- _Data_
((
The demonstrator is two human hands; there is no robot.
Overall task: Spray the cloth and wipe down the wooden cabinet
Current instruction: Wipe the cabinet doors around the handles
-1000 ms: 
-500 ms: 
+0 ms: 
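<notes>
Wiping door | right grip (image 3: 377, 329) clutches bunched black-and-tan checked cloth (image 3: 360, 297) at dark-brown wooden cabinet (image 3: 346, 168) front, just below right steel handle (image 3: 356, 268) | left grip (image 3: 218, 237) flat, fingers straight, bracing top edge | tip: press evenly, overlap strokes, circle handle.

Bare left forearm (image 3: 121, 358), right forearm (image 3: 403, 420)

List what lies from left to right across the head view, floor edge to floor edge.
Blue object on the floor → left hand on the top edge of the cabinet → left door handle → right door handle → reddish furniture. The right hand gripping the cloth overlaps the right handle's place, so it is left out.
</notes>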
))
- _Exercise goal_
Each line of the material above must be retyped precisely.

- _Answer below_
The demonstrator is two human hands; there is no robot.
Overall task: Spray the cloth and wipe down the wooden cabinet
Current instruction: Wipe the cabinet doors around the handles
-1000 ms: 
-500 ms: 
+0 ms: 
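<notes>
Wiping door | right grip (image 3: 377, 329) clutches bunched black-and-tan checked cloth (image 3: 360, 297) at dark-brown wooden cabinet (image 3: 346, 168) front, just below right steel handle (image 3: 356, 268) | left grip (image 3: 218, 237) flat, fingers straight, bracing top edge | tip: press evenly, overlap strokes, circle handle.

Bare left forearm (image 3: 121, 358), right forearm (image 3: 403, 420)

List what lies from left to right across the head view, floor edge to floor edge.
Blue object on the floor → left hand on the top edge of the cabinet → left door handle → right door handle → reddish furniture. The right hand gripping the cloth overlaps the right handle's place, so it is left out.
</notes>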

This exercise requires no further response.